> Work to complete:
Please retype the data below exactly, stopping after the line with "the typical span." and skipping every picture.

# # #

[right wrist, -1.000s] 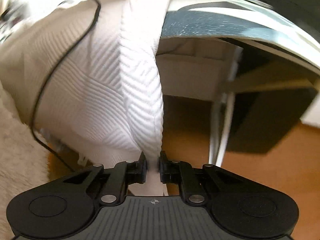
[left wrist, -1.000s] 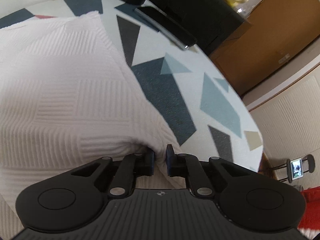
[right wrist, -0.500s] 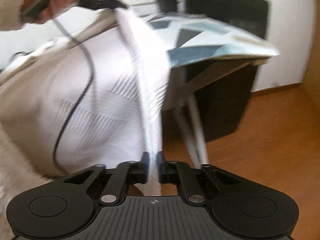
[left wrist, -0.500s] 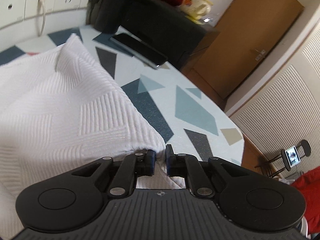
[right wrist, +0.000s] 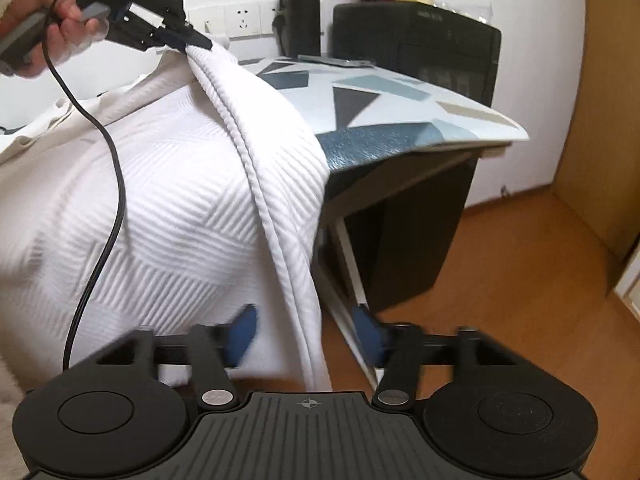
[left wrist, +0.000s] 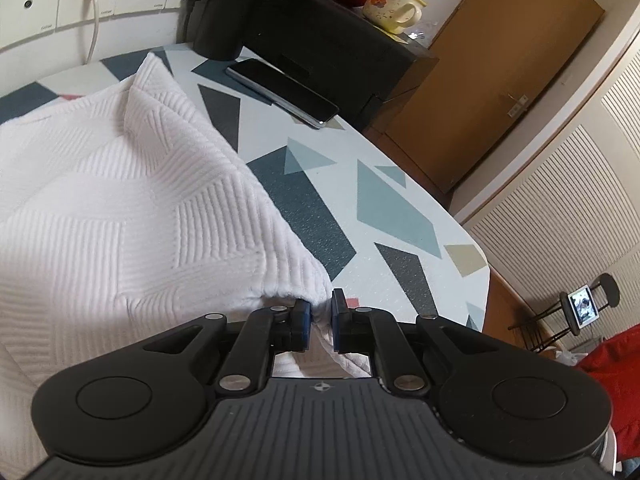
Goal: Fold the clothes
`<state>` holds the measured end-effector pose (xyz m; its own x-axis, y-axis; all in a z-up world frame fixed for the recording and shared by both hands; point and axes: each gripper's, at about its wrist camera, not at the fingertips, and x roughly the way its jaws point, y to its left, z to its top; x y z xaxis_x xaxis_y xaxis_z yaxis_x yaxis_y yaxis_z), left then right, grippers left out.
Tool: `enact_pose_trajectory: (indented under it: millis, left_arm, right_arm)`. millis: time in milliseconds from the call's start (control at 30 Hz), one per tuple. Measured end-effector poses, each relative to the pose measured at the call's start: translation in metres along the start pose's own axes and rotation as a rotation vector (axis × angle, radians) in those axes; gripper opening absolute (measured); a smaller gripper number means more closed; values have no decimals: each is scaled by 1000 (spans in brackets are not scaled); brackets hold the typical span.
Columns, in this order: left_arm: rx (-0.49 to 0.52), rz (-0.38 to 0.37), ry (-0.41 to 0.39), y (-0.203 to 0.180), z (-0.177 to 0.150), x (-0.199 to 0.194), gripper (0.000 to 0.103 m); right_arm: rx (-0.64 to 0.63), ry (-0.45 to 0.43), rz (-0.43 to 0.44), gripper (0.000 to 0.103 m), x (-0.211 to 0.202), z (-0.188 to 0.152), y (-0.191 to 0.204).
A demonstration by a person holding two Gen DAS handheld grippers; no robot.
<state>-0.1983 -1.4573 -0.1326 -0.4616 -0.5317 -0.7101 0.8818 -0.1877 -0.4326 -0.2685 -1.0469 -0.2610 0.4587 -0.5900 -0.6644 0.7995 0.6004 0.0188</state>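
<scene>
A white ribbed garment (left wrist: 120,208) lies on the patterned table (left wrist: 384,200) and hangs over its front edge (right wrist: 180,208). My left gripper (left wrist: 321,316) is shut on the garment's edge above the tabletop; it also shows in the right wrist view (right wrist: 200,42), held in a hand, pinching the top of the fold. My right gripper (right wrist: 306,332) is open below the table edge, its blue pads (right wrist: 242,334) apart on either side of the hanging folded edge.
A phone (left wrist: 280,92) lies at the table's far side beside a black flask (right wrist: 300,8) and a black cabinet (right wrist: 416,40) with a mug (left wrist: 394,10). A cable (right wrist: 108,184) dangles from the left gripper. Wooden floor (right wrist: 500,300) and table legs (right wrist: 352,280) are on the right.
My right gripper has opened and let go of the garment's hanging edge. The left gripper has stayed shut on the cloth, lifting it slightly over the table.
</scene>
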Motion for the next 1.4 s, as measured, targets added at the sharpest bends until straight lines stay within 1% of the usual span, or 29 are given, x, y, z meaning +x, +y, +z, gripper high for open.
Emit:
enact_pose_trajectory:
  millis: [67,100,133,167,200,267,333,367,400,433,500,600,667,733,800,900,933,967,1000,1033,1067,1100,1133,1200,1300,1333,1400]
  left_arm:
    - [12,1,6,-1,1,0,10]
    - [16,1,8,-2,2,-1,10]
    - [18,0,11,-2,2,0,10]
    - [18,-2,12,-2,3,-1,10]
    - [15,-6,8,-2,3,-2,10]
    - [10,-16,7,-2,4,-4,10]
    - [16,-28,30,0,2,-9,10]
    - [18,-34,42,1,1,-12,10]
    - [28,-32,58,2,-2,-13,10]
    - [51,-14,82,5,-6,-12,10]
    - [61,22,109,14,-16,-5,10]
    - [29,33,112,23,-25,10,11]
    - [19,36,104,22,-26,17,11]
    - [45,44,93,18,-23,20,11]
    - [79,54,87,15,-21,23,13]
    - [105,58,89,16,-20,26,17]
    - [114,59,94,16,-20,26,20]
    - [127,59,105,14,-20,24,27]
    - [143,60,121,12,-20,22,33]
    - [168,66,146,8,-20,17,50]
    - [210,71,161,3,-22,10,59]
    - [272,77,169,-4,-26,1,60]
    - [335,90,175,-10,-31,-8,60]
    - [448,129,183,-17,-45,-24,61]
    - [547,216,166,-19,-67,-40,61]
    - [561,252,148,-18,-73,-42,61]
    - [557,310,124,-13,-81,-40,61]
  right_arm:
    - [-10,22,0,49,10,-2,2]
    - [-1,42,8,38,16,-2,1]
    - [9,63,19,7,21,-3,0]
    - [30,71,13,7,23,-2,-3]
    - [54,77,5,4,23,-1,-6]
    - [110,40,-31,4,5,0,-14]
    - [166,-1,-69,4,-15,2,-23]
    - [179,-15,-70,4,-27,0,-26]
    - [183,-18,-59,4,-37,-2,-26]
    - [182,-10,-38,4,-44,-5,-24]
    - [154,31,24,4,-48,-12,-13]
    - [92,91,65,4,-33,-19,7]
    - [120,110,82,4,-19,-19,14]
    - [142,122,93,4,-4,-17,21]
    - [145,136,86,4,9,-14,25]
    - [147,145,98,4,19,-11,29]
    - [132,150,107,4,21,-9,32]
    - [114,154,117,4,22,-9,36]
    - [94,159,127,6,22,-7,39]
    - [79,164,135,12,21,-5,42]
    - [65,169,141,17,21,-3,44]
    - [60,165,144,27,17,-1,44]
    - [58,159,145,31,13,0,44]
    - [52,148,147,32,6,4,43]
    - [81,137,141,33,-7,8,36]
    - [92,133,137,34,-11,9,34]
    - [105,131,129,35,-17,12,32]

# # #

> Completed task:
[right wrist, -1.000s] 
[left wrist, -1.000s] 
[right wrist, -0.500s] 
[left wrist, -0.500s] 
[right wrist, +0.000s] 
[left wrist, +0.000s] 
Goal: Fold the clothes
`<state>` holds the measured end-effector pose (xyz m; its own x-axis, y-axis; all in a z-up world frame fixed for the recording and shared by both hands; point and axes: each gripper's, at about its wrist camera, not at the fingertips, and x roughly the way its jaws point, y to its left, z to its top; x y z xaxis_x xaxis_y xaxis_z yaxis_x yaxis_y yaxis_z), left then right, grippers left out.
Tool: `enact_pose_trajectory: (indented under it: millis, left_arm, right_arm)`. millis: time in milliseconds from the call's start (control at 30 Hz), one per tuple. Measured end-effector poses, each relative to the pose measured at the call's start: translation in metres along the start pose's own axes and rotation as a rotation vector (axis × angle, radians) in those axes; gripper opening absolute (measured); a smaller gripper number means more closed; values have no decimals: each is scaled by 1000 (spans in brackets are not scaled); brackets hold the typical span.

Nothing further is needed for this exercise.